Patches 24–25 handle CPU topology changes. Patch 26 handles power management. Patch 27 integrates with Linux's core scheduling (CONFIG_SCHED_CORE) for SMT security. Patch 28 adds virtual time ordering to DSQs, enabling weighted fair scheduling in BPF.

These patches are the most "outward-facing" in the sched_ext series: each one connects sched_ext to a pre-existing kernel subsystem with its own conventions, locks, and lifecycle rules. For a maintainer, understanding how sched_ext integrates with each subsystem is as important as understanding sched_ext itself.

Why These Patches Are Needed

CPU Topology Changes

Linux supports CPU hotplug: CPUs can be brought online and offline at runtime (for power saving, hardware maintenance, or virtualization). A BPF scheduler that maintains a bitmask of online CPUs, or builds per-CPU data structures at init time, will malfunction if CPUs are added or removed without notification.

Additionally, even among always-present CPUs, the question of "which CPUs are owned by sched_ext vs CFS" changes dynamically. When CFS and RT have no runnable tasks on a CPU, that CPU's capacity is available exclusively to sched_ext. When CFS or RT gains runnable tasks, they reclaim the CPU.

Patches 24 and 25 provide BPF programs with notifications for both of these changes.

Power Management

Linux's power management (PM) subsystem can suspend the entire system. During suspend, PM callbacks are called from process context with interrupts disabled or in unusual lock states. If a BPF scheduler is active during these callbacks, it may attempt to schedule tasks in contexts where scheduling is unsafe, causing deadlocks or kernel panics.
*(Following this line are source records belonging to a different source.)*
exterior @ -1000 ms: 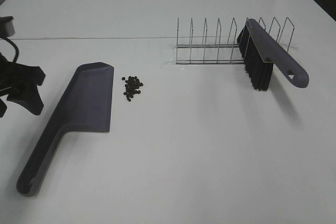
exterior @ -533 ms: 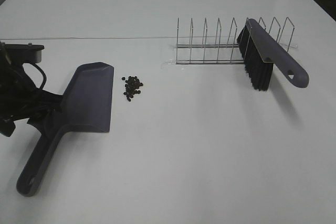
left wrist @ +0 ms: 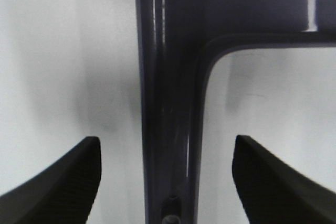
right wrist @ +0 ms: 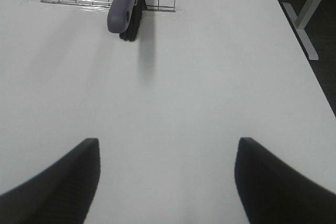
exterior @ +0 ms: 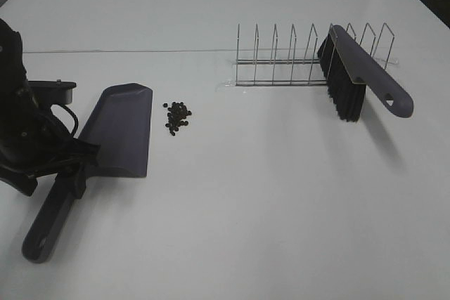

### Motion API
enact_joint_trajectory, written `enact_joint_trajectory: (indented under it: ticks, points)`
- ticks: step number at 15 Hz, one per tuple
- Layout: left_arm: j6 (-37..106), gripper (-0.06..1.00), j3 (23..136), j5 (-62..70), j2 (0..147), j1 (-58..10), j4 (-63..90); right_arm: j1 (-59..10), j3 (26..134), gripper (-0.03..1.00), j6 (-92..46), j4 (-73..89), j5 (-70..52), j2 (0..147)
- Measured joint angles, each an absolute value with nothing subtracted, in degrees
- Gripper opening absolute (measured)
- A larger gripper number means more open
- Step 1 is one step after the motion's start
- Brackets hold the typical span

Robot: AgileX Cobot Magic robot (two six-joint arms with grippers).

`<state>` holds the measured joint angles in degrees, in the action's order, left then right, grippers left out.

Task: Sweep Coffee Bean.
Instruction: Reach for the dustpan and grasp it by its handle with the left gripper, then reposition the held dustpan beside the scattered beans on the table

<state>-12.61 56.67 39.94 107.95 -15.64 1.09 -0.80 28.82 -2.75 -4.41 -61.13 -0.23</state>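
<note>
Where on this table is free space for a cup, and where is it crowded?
Widest bare patch: the near side of the table, right of the dustpan and in front of the brush and rack. Behind the rack is bare too. Crowded: the left hand around the dustpan handle, beans beside the blade.

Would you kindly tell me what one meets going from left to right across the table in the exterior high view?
A grey-purple plastic dustpan → a small cluster of dark coffee beans → a silver wire rack → a grey-purple hand brush with black bristles, leaning at the rack's right end.
</note>
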Motion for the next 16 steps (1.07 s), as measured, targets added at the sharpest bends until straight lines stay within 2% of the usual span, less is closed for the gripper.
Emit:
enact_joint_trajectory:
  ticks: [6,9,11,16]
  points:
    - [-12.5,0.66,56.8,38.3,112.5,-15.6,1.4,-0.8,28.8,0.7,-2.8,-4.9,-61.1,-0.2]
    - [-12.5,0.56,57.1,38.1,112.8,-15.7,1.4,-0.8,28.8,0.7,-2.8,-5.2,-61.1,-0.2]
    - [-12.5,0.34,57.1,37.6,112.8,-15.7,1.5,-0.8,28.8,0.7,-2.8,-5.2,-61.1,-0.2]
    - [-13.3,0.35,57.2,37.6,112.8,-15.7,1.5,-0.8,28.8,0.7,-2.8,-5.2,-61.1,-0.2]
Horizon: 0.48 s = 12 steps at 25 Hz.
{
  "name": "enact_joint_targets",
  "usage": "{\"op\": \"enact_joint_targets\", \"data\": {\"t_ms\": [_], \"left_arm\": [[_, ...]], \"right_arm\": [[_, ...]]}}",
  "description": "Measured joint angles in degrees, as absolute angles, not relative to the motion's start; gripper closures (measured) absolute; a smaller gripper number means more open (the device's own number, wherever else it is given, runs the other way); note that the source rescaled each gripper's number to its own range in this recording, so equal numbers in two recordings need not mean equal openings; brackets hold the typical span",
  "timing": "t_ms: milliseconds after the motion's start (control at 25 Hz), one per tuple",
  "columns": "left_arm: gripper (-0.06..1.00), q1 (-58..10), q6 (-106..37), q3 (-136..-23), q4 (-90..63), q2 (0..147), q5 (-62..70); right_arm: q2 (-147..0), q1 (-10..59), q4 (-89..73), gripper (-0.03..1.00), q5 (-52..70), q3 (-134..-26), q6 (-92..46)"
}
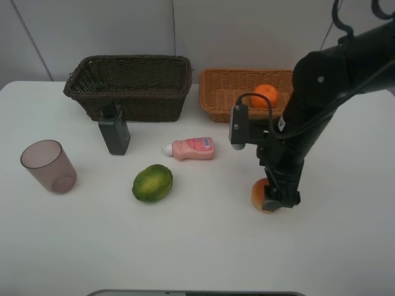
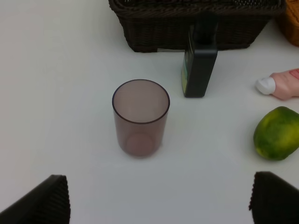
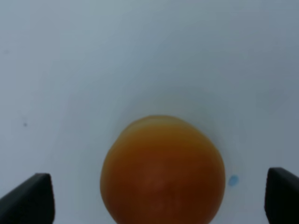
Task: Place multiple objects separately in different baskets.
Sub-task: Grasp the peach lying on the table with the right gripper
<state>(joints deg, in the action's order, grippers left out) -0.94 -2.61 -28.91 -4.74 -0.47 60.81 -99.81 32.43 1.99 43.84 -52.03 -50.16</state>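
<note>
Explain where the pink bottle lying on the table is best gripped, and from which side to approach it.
Grip the pink bottle around the middle of its body, coming straight down from above. It lies flat on the table with its white cap pointing left in the high view, so both long sides are exposed; the cap end is narrower.

Desk (image 1: 197, 253): white.
Dark basket (image 1: 129, 86): rear left.
Tan basket (image 1: 219, 92): just beside it, holding an orange (image 1: 266, 95).
Green bottle (image 1: 114, 132): upright, just before the dark basket.
Pink bottle (image 1: 194, 148): lying flat, cap leftward.
Green fruit (image 1: 152, 182): nearer the front edge than the pink bottle.
Cup (image 1: 49, 166): upright, far left.
Right end effector (image 1: 274, 200): lowered at the red-orange fruit (image 1: 258, 192), partly covering it.
</note>
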Motion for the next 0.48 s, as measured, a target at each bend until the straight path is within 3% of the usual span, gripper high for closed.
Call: {"op": "enact_joint_targets", "data": {"t_ms": [480], "left_arm": [[-0.05, -0.94, -2.61, -28.91, -4.74, -0.47, 60.81]], "right_arm": [[-101.64, 31.93, 1.97, -0.03, 36.10, -48.02, -50.33]]}}
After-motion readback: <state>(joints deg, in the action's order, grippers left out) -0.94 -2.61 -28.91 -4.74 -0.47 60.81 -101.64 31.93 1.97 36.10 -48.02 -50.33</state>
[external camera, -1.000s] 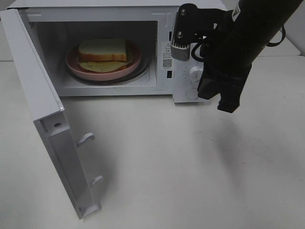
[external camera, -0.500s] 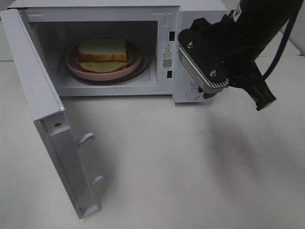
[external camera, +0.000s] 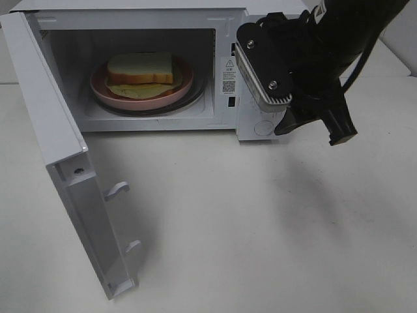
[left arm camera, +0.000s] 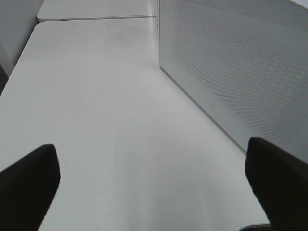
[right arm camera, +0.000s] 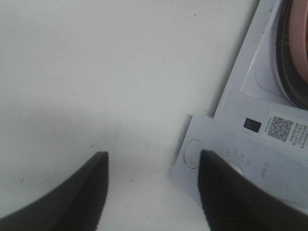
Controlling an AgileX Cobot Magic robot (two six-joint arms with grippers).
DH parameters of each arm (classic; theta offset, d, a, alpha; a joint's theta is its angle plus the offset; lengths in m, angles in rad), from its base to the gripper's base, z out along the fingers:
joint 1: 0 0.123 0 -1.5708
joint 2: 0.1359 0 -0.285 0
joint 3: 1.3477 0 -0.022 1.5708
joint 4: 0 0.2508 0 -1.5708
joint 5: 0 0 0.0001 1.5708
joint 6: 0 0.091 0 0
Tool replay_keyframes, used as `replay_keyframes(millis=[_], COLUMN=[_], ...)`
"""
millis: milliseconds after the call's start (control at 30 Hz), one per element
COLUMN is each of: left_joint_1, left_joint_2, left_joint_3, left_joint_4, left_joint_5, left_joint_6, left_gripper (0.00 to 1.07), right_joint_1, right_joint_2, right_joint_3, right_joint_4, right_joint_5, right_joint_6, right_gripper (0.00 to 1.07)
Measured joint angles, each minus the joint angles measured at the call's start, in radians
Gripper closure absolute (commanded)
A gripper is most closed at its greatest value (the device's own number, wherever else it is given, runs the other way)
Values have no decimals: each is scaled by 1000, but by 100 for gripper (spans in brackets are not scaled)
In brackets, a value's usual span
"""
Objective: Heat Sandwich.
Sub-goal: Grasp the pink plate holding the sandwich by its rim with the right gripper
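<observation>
The sandwich, white bread with a tan crust, lies on a round pink plate inside the open microwave. My right gripper hangs just in front of the microwave's control panel and hides most of it. In the right wrist view the right gripper is open with nothing between its fingers, and one fingertip overlaps the dial by the round button. My left gripper is wide open over bare table beside the microwave's perforated wall.
The microwave door swings far out to the front left, its latch hooks pointing right. A QR label sits on the inner frame. White table stretches in front of the oven.
The right gripper has turned at the control panel, shifted slightly up and left, and its jaws have opened. The sandwich, the plate and the door have not moved.
</observation>
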Motion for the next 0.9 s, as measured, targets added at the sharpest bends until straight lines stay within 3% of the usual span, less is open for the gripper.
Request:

The correct response is to bypass the BPF scheduler during PM transitions and fall back to direct CFS dispatch. Patch 26 implements this bypass.

Core Scheduling (SMT Security)

Simultaneous Multi-Threading (SMT) allows multiple hardware threads to share a physical core's execution resources. This is a security concern: a malicious thread on one hardware thread can potentially observe microarchitectural state (caches, branch predictor) from a thread running on the sibling hardware thread. Linux's "core scheduling" (CONFIG_SCHED_CORE) feature addresses this by ensuring that hardware thread siblings run tasks that trust each other (same "core tag").

Without sched_ext integration, a BPF scheduler could dispatch tasks to SMT sibling threads without respecting core scheduling constraints, undermining the security model.

Virtual Time Ordering

The base DSQ implementation (patch 09) is strictly FIFO: tasks are dispatched in the order they were enqueued. FIFO is simple and fair in the sense that every task waits its turn, but it does not respect task weights. A high-weight task (high CPU priority) should get more CPU time than a low-weight task, not just equal turns in the queue.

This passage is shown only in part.